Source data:
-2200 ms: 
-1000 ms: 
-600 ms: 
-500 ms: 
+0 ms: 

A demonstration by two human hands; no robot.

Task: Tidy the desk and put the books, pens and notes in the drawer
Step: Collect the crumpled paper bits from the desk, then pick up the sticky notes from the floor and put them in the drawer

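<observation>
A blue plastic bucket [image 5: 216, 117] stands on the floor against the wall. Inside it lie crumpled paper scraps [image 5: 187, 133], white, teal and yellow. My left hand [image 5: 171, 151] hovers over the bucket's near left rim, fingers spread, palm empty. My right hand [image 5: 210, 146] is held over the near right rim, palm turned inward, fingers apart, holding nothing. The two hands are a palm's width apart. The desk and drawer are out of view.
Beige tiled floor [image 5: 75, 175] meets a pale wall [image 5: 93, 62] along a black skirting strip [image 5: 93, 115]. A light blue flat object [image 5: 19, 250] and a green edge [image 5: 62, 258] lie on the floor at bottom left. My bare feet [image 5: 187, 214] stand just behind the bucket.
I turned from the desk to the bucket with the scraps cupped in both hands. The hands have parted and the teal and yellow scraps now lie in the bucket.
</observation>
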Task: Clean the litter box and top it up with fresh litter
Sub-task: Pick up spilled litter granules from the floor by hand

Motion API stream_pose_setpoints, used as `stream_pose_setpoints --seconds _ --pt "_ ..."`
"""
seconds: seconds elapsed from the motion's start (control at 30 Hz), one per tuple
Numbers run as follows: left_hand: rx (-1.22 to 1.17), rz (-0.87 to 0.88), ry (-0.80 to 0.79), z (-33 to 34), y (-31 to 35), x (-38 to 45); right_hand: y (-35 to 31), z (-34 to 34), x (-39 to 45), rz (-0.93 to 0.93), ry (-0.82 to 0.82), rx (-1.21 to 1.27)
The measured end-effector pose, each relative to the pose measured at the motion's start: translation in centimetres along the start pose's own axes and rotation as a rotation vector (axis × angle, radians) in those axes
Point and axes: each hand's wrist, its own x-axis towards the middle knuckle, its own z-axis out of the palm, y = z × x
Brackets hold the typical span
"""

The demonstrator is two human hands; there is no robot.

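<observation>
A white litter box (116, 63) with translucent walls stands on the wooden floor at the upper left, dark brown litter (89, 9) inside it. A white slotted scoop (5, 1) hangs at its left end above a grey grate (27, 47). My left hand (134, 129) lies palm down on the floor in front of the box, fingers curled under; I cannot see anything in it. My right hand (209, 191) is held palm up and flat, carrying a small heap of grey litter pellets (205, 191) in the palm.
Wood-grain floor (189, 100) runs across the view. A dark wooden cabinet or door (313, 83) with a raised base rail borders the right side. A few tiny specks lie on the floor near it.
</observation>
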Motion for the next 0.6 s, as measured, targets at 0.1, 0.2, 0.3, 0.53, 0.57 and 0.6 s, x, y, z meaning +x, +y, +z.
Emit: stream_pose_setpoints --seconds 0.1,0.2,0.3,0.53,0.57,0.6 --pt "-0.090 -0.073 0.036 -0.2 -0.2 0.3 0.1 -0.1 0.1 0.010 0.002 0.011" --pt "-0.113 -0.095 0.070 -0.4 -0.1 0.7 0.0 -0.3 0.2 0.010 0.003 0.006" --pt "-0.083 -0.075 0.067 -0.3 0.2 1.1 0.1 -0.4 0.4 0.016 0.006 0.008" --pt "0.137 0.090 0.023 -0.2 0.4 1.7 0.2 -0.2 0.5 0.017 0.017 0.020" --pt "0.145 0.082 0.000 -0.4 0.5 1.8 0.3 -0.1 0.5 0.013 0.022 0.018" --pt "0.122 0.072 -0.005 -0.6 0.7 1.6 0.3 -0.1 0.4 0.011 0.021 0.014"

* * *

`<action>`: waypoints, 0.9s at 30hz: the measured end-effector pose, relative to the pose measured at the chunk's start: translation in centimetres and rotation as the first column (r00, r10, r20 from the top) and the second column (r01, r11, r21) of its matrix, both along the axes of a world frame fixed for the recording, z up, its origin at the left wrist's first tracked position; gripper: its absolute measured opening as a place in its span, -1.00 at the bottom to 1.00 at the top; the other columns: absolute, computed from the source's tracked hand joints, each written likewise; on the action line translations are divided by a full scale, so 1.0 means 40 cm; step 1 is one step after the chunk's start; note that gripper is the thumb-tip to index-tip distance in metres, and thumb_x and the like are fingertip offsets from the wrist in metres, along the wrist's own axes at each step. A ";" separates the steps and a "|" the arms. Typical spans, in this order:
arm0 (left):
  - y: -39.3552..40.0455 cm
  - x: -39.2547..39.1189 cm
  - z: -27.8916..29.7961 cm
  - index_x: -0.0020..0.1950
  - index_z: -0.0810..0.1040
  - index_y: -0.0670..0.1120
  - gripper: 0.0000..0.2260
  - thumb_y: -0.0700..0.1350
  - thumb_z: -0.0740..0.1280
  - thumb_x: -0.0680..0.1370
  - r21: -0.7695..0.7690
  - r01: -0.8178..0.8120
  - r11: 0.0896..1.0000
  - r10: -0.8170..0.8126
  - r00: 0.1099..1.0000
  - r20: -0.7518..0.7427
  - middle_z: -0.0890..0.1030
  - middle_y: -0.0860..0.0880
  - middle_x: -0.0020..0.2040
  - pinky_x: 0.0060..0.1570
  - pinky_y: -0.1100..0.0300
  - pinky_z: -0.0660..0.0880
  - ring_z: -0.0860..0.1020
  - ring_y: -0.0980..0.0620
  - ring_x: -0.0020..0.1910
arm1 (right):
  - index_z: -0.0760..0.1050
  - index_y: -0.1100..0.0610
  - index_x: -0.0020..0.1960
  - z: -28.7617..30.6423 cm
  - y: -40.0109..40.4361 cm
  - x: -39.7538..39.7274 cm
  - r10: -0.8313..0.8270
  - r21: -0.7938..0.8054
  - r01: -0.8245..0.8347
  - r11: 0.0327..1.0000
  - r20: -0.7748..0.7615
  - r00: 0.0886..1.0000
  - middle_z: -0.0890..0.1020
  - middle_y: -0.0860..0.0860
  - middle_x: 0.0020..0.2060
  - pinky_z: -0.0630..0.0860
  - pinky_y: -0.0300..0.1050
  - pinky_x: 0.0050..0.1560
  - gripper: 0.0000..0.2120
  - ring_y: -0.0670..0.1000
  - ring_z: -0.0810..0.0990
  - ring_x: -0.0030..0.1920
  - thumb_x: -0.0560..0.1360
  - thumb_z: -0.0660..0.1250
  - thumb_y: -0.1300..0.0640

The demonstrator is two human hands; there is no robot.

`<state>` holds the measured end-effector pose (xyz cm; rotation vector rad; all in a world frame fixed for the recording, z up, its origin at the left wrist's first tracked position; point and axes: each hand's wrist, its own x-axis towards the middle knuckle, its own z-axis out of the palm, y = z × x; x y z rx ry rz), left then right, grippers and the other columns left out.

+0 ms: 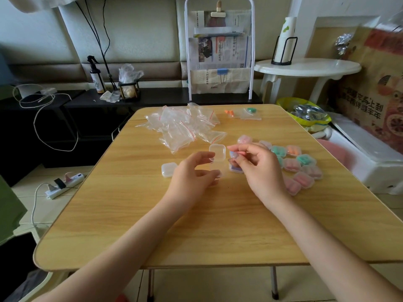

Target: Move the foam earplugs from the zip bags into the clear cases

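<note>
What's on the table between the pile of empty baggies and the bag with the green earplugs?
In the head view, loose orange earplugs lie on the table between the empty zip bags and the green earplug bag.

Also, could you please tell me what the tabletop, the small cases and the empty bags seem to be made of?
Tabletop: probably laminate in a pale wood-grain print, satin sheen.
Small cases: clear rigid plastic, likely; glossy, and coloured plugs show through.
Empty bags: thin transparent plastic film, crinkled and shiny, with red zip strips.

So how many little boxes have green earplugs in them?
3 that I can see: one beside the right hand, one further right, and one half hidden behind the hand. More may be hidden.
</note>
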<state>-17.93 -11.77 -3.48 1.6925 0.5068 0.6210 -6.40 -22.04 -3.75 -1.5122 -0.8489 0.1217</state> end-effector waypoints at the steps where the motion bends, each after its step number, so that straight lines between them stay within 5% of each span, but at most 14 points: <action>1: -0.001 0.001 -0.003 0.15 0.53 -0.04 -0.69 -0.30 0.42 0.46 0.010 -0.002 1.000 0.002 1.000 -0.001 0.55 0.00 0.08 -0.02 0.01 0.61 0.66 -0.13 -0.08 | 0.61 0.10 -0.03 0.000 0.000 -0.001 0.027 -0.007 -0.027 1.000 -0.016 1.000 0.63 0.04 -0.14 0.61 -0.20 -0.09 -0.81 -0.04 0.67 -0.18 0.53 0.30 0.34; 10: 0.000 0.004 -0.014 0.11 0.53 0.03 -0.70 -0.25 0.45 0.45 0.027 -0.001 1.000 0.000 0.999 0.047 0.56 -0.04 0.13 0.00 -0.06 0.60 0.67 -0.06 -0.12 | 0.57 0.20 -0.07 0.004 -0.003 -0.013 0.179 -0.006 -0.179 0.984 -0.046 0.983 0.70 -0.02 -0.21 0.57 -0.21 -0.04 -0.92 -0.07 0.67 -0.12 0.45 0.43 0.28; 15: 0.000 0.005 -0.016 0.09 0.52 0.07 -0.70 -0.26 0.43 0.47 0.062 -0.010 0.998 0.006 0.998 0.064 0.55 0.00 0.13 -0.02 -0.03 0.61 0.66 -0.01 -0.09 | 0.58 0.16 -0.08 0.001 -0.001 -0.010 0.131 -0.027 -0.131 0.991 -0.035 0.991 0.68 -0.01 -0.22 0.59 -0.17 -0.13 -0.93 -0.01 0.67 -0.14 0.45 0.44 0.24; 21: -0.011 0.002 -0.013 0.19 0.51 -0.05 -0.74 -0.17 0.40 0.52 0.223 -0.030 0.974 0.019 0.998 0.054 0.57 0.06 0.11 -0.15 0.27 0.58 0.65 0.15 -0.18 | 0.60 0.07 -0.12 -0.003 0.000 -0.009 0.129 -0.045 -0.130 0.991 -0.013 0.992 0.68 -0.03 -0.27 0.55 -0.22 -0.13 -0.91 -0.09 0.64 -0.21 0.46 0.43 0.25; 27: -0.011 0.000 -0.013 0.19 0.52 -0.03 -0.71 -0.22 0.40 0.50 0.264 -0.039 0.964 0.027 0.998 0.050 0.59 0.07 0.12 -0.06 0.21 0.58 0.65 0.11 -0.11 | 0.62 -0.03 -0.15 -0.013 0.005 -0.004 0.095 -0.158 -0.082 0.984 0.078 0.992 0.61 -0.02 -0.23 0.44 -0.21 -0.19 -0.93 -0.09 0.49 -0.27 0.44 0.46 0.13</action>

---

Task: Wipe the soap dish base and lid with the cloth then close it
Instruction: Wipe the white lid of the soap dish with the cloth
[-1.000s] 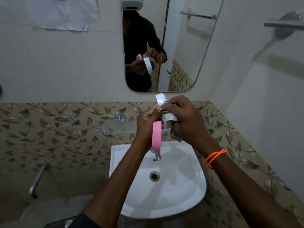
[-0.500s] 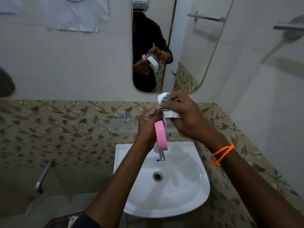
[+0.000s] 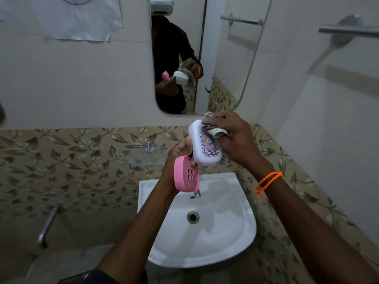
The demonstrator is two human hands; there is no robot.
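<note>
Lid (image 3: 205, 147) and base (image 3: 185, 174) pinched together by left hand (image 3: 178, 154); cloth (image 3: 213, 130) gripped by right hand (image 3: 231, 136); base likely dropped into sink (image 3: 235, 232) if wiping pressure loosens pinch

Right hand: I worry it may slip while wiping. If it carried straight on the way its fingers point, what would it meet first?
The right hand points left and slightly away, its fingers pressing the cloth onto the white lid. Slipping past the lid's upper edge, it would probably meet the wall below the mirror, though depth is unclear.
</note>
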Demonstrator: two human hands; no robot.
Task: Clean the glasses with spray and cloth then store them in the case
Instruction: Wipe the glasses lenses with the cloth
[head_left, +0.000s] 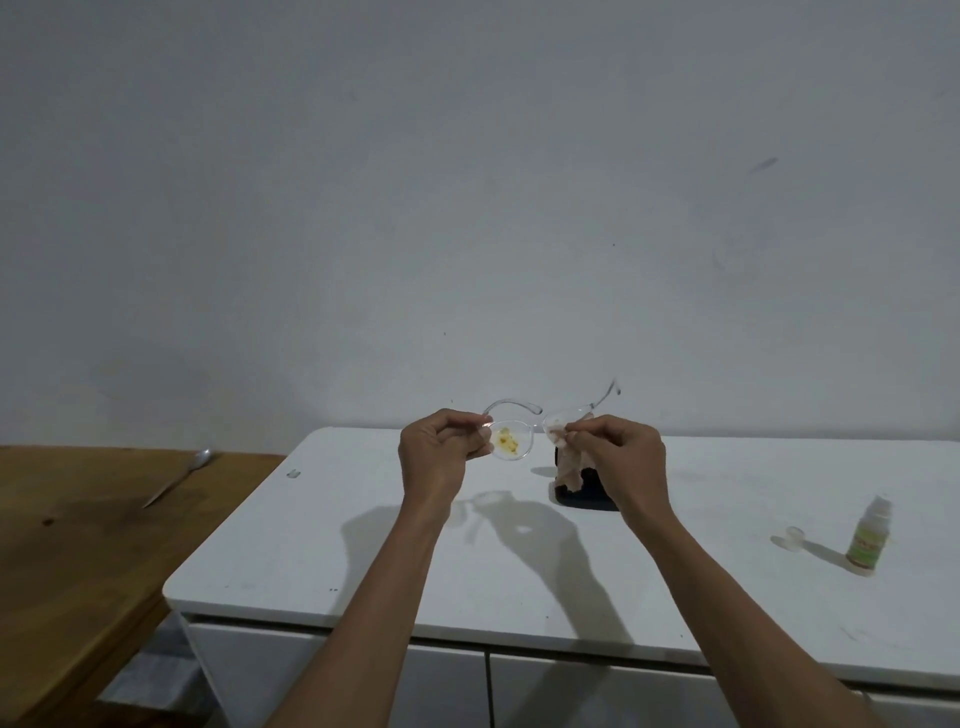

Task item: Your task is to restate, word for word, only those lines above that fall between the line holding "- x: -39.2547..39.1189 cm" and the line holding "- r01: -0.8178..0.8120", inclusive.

Exercise response:
  - x: -39.2547..39.1189 cm
  - z: -27.8916..29.7961 cm
  - index_x: -0.0020..0.1950
  - index_z: -0.0810..0.1040
  - index_y: -0.0670..0.1120
  - gripper: 0.0000..0.2260
  - thumb_y: -0.0700..0.1350
  - thumb_z: -0.0740..0.1280
  - thumb_x: -0.0680..0.1370
  - r21: -0.7695..0.7690
  - r01: -0.8178..0.8120

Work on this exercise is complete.